WHAT IS REQUIRED
Among the entries, which lines carry the string "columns"? Copy each of them.

Dataset excerpts
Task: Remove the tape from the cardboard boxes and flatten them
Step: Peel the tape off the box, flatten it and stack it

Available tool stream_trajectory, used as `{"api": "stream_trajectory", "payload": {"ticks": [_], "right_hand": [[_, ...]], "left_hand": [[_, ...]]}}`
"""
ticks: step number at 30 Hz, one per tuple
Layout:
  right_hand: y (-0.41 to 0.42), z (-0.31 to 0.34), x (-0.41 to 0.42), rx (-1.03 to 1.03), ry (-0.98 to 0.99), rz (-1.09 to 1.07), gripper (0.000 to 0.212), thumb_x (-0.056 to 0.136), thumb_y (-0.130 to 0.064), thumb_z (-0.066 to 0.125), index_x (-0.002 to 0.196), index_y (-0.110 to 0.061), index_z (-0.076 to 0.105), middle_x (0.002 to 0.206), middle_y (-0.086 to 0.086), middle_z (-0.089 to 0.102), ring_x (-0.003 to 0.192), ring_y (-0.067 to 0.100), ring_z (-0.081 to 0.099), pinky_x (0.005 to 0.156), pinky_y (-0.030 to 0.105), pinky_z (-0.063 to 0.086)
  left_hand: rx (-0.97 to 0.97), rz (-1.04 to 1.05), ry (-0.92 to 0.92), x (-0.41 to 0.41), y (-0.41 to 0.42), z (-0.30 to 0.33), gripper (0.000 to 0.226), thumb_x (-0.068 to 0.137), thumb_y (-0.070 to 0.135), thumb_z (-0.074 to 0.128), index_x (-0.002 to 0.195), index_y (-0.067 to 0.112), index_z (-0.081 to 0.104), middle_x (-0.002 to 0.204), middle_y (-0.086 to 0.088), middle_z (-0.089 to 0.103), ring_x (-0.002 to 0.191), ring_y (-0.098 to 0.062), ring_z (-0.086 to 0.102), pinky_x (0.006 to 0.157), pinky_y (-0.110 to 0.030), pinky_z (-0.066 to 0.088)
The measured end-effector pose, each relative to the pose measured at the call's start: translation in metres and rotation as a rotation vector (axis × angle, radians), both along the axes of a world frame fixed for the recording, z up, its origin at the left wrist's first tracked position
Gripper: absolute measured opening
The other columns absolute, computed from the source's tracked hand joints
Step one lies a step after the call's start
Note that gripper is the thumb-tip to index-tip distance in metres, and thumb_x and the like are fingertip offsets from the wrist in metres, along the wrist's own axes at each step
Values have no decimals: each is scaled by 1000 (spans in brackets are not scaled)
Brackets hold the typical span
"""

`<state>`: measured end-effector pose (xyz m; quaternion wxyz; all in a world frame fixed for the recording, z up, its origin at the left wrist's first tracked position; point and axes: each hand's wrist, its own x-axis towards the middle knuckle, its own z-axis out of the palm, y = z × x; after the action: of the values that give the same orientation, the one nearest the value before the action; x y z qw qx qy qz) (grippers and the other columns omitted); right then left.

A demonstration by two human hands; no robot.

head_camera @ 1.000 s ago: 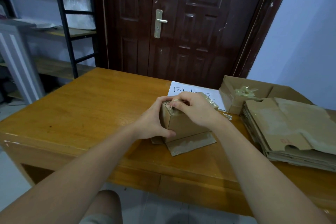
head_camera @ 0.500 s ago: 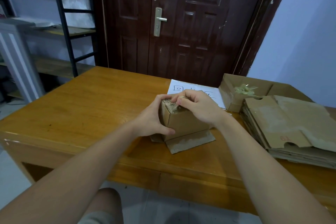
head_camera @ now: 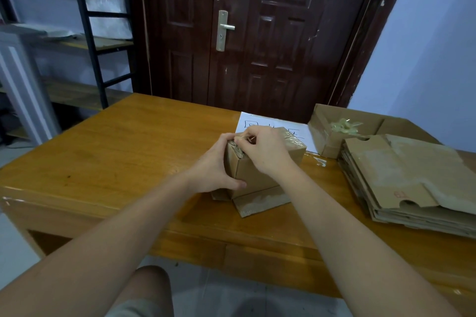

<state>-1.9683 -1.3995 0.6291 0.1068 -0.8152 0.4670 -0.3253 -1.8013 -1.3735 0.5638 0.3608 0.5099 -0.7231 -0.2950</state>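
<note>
Cardboard box (head_camera: pixel 260 175) stands near the middle of the table (head_camera: pixel 116 157), closer to the front edge than to the back, resting on its opened bottom flaps, which splay out beneath it. Clear tape (head_camera: pixel 293 137) still covers its top.

Left hand (head_camera: pixel 216 170) grips the box's left end, thumb pressed on the near face, fingers curled over the top edge. Right hand (head_camera: pixel 265 152) lies over the top, thumb and forefinger pinched together at the top left corner, apparently on a tape end; the tape itself between them cannot be made out.

Change over the last second: the right hand's fingertips have shifted from lying flat along the top edge to a raised pinch at the corner. The box has not moved, and the left hand's grip is unchanged. Judgement: the tape end has probably been picked loose and peeling is about to start; no tape is yet off this box.

At the right edge lies a stack of flattened boxes (head_camera: pixel 412 183), with an open box (head_camera: pixel 324 134) of balled tape scraps behind it near the far right corner, and a paper sheet (head_camera: pixel 257 123) behind the worked box.
</note>
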Motion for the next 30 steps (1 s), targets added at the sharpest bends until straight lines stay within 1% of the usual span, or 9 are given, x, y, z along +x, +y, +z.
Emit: {"api": "stream_trajectory", "payload": {"ticks": [5,10,12,14,16,17,21,25,30], "right_hand": [[2,3,13,-49,63,-94,21,95,-37,65,90,-21,76,84,-2,72,88,18,62,79,37,50],[3,3,18,-32,45,-153,20,95,-33,65,84,-18,74,80,0,70,84,19,63,71,31,43],[2,6,16,-5,59,-124,18,94,-33,67,86,-19,75,84,0,72,87,19,63,72,31,45],[0,8,8,49,-14,-49,8,90,-31,73,95,-25,73,92,-3,71,91,16,65,73,30,49],[1,11,-4,98,-119,98,24,85,-24,80,96,-33,61,98,-8,64,83,8,66,68,26,48],[-1,12,-10,70,-109,171,27,83,-20,82,93,-32,60,97,-8,61,79,5,64,69,25,48],[-10,14,-22,-138,84,304,12,81,-12,83,81,-15,72,91,-5,64,83,11,61,77,36,53],[-12,17,-23,-193,257,337,5,88,-16,75,85,-19,71,81,-5,69,80,14,64,74,43,54],[-5,19,-31,-168,321,375,17,98,-14,64,105,-18,78,102,0,76,97,20,69,87,43,55]], "left_hand": [[-28,45,-38,-2,-1,1,114,60,41,97,145,47,22,130,18,54,121,-8,56,104,-39,54],[-50,49,-47,-3,1,1,110,61,39,98,143,47,24,131,17,54,122,-10,56,103,-39,54],[-48,40,-36,-3,1,1,110,61,39,97,143,47,24,131,16,54,120,-10,58,101,-38,56],[-29,21,-25,-2,1,2,113,61,39,97,145,47,22,131,14,55,119,-10,60,99,-38,58],[-5,-1,-11,0,0,2,113,61,40,97,144,49,21,130,13,57,117,-10,63,96,-39,59],[0,-6,-7,0,0,1,112,60,41,97,142,51,21,130,13,58,116,-10,64,95,-40,60],[-4,-7,-4,0,1,0,111,57,47,95,138,56,20,130,12,55,115,-12,63,94,-40,60],[-5,-14,9,0,0,-2,110,57,47,95,138,56,21,131,10,55,116,-14,64,93,-41,61],[-37,-8,3,0,-1,-4,110,57,48,95,138,57,21,133,15,51,118,-10,62,94,-39,60]]}}
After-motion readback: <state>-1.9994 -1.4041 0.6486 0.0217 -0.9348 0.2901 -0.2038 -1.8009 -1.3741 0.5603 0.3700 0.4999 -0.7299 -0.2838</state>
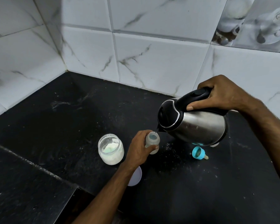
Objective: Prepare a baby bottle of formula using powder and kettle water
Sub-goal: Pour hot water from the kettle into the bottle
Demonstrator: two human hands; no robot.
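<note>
Open baby bottle (152, 141) upright on black counter (71, 126), gripped around its body by left hand (140, 149), fingers curled, forearm reaching in from below. Directly above its mouth, spout of steel kettle (194, 123), tipped forward, black handle clasped by right hand (220, 94). Just left, lidless glass jar (111, 149) part-filled with white powder. Right, blue teat ring (199, 153) lying sideways. Near the left forearm, pale lid (136, 177). No legible writing.
</note>
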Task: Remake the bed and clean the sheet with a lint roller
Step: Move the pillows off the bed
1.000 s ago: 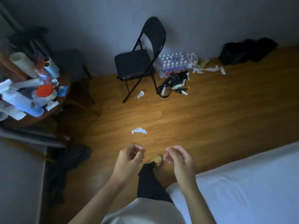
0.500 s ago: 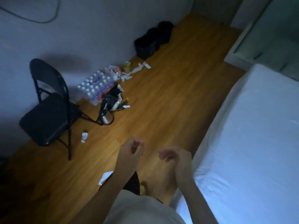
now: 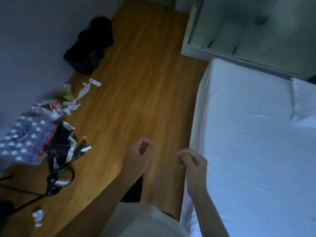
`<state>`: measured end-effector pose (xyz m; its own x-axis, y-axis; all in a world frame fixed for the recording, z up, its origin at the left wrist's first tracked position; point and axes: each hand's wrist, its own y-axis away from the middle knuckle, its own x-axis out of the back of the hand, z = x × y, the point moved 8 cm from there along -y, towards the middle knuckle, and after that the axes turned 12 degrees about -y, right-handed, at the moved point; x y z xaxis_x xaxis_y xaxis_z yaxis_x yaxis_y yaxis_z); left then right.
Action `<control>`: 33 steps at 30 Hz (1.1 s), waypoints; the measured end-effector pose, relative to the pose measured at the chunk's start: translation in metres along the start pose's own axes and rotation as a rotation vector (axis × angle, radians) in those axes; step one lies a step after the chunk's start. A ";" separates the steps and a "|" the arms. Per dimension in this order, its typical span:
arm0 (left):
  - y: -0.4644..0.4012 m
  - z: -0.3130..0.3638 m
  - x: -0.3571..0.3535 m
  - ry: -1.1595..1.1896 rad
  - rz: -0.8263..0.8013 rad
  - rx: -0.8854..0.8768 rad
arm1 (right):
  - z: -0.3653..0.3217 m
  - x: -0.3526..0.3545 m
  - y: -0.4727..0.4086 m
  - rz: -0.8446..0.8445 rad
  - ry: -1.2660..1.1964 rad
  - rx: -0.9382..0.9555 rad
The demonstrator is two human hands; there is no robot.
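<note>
Left hand (image 3: 139, 155): lower centre of the frame, over the floor (image 3: 145, 86), fingers curled into a loose fist; no object visible in it. Right hand (image 3: 192, 162): just right of the left hand, apart from it, at the bed (image 3: 253, 134) edge, fingers curled inward; whether it pinches anything cannot be told.

The bed fills the right of the frame, with a white sheet (image 3: 239, 168) spread flat and a pillow (image 3: 304, 101) at the right edge.

Left of the frame: bottle pack (image 3: 25, 141), kettle (image 3: 62, 179), paper scraps (image 3: 83, 90). Upper left: dark bins (image 3: 90, 48) by the wall.
</note>
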<state>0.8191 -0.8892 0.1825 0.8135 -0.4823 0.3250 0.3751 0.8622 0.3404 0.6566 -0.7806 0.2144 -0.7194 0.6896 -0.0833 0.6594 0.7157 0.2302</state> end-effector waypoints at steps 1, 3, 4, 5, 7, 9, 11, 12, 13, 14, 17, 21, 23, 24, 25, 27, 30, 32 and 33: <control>-0.025 0.016 -0.001 0.003 -0.011 -0.011 | -0.012 0.000 -0.020 0.027 -0.001 0.014; -0.071 0.050 -0.006 0.007 -0.061 -0.035 | -0.034 -0.002 -0.056 0.096 -0.021 0.035; -0.092 0.062 -0.009 0.004 -0.084 -0.030 | -0.041 -0.001 -0.073 0.127 -0.019 0.037; -0.109 0.073 -0.014 -0.005 -0.109 -0.032 | -0.047 0.001 -0.088 0.155 -0.010 0.043; -0.138 0.089 -0.023 -0.030 -0.148 -0.046 | -0.054 0.007 -0.117 0.219 0.009 0.041; -0.166 0.098 -0.032 -0.035 -0.178 -0.056 | -0.057 0.012 -0.151 0.280 -0.005 0.025; -0.202 0.106 -0.042 -0.050 -0.203 -0.046 | -0.059 0.012 -0.190 0.312 -0.035 0.015; -0.223 0.110 -0.048 -0.064 -0.204 -0.039 | -0.060 0.011 -0.211 0.319 -0.048 0.014; -0.246 0.116 -0.053 -0.077 -0.203 -0.031 | -0.061 0.011 -0.234 0.320 -0.061 0.017; -0.269 0.124 -0.057 -0.088 -0.201 -0.028 | -0.063 0.011 -0.258 0.319 -0.077 0.017; -0.342 0.155 -0.067 -0.134 -0.181 -0.048 | -0.072 0.008 -0.341 0.305 -0.128 0.017; -0.445 0.221 -0.079 -0.168 -0.122 -0.069 | -0.110 0.001 -0.471 0.249 -0.168 0.008; -0.481 0.250 -0.087 -0.170 -0.113 -0.057 | -0.134 0.001 -0.517 0.217 -0.163 0.019; -0.500 0.265 -0.092 -0.160 -0.098 -0.072 | -0.144 0.004 -0.539 0.206 -0.166 0.038; -0.520 0.281 -0.100 -0.156 -0.089 -0.088 | -0.153 0.005 -0.560 0.193 -0.168 0.054; -0.557 0.305 -0.118 -0.143 -0.093 -0.095 | -0.166 0.015 -0.599 0.212 -0.175 0.045; -0.598 0.328 -0.146 -0.194 -0.124 -0.126 | -0.172 0.033 -0.645 0.297 -0.173 0.028; -0.625 0.339 -0.162 -0.200 -0.158 -0.140 | -0.173 0.043 -0.672 0.338 -0.176 0.014; -0.640 0.345 -0.170 -0.194 -0.173 -0.145 | -0.174 0.048 -0.688 0.355 -0.174 0.015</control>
<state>0.2873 -1.4123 0.2141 0.6370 -0.6328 0.4402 0.5720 0.7708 0.2803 0.1309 -1.2593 0.2206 -0.3994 0.9018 -0.1649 0.8645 0.4304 0.2597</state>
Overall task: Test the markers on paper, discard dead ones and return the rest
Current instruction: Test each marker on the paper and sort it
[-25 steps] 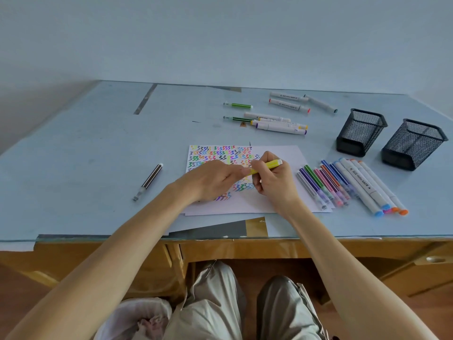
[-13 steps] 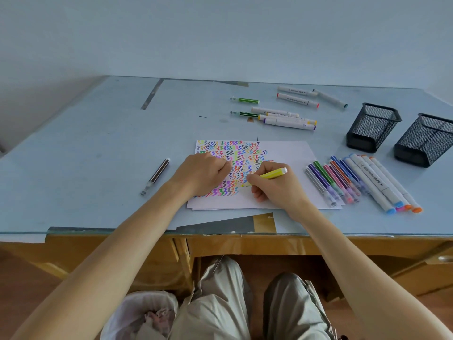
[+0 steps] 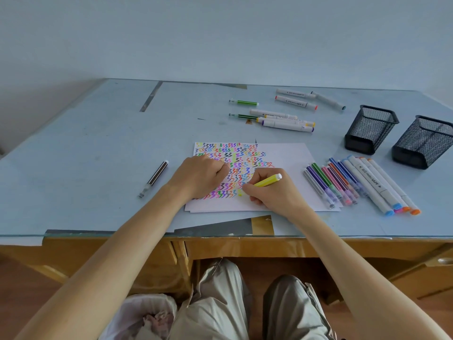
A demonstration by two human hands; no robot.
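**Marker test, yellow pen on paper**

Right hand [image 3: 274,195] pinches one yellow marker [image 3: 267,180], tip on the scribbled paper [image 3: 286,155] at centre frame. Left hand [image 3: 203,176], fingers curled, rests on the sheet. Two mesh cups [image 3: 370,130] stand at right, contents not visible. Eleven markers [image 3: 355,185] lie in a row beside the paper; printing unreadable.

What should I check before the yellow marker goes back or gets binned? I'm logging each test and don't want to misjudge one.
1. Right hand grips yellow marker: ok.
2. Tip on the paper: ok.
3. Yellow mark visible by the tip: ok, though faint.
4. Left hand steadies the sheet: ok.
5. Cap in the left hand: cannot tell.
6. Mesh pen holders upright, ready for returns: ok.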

SOLUTION FOR THIS TASK
The other columns absolute, computed from the source's tracked hand joints
`<state>`: measured end-effector pose (xyz m; quaternion wxyz; all in a world frame fixed for the recording, z up, its origin at the left wrist's first tracked position; point and axes: each hand's wrist, its own x-axis towards the middle knuckle, its own z-axis out of the palm, y = z × x; after the action: of the values that give the same orientation, the one nearest the value before the action; x y z qw qx qy qz) (grippers and the other columns omitted); right then left.

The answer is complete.